PROBLEM DETAILS: Determine how many lines in the records hold "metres", and give that number with nothing added.

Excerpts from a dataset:
*** Block opens ***

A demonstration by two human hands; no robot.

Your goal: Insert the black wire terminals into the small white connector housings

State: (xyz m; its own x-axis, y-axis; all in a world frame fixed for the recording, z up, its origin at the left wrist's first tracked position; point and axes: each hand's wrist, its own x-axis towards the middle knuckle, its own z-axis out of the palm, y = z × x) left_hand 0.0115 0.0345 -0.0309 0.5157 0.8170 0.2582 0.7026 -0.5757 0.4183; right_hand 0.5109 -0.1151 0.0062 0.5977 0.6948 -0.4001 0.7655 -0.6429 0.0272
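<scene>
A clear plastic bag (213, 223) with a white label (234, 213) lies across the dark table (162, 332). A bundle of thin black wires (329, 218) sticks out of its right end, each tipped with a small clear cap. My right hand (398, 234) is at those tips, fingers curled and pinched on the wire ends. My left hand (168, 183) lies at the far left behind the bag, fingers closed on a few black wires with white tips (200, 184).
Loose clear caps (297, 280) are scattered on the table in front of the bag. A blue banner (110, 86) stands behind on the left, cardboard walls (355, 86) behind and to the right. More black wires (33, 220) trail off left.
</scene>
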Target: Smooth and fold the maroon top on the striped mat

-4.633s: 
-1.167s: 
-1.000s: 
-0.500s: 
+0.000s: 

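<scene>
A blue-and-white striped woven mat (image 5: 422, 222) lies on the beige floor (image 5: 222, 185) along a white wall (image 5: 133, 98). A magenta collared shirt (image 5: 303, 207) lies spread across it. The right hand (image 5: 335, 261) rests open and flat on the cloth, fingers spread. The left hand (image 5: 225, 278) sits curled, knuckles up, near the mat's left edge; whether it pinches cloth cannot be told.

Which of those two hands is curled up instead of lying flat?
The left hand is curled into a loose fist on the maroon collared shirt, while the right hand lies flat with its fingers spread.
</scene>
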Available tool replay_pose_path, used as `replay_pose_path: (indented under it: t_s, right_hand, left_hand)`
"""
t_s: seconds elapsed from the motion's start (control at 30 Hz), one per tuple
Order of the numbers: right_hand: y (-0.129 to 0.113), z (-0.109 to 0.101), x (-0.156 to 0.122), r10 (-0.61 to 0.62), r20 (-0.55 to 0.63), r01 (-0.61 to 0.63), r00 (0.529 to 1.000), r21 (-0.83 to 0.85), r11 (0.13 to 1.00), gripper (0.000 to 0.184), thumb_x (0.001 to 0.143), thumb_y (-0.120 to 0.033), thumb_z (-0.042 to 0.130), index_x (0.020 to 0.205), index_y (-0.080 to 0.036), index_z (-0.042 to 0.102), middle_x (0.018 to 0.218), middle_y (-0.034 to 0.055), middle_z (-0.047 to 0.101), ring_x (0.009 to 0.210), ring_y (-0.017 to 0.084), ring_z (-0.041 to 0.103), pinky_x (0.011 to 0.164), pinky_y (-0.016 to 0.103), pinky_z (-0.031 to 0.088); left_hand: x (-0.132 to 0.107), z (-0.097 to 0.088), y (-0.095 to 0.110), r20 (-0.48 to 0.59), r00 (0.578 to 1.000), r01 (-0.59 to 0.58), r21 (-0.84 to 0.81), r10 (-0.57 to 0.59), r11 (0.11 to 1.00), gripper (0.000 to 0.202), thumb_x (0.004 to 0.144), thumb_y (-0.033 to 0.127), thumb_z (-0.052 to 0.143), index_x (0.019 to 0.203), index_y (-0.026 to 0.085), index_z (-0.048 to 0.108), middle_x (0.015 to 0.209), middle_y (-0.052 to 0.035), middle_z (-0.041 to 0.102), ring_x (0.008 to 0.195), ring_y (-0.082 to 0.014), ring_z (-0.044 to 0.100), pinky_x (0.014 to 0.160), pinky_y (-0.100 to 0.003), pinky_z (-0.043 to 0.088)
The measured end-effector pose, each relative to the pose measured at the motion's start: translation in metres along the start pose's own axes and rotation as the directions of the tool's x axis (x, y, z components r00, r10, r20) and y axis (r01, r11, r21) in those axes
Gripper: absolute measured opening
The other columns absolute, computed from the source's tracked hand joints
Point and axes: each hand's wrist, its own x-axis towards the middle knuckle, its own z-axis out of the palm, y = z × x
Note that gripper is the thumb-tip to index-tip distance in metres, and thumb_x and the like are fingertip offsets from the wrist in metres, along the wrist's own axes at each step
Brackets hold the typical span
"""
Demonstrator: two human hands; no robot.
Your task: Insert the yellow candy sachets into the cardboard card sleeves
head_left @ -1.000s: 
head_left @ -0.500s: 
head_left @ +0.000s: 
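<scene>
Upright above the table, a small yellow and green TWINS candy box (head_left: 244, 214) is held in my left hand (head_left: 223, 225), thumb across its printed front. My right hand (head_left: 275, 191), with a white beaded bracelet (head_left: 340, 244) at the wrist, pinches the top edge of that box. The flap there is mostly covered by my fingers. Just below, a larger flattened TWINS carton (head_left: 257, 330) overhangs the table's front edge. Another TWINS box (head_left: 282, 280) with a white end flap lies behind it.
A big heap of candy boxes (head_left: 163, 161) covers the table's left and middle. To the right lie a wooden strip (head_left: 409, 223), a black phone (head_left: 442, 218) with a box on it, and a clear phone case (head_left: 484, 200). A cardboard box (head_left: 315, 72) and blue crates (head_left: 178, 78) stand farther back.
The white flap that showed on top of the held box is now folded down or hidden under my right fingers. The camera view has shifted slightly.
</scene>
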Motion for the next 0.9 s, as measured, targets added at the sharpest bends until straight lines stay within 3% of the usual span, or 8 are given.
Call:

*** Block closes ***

TASK OUTPUT: 2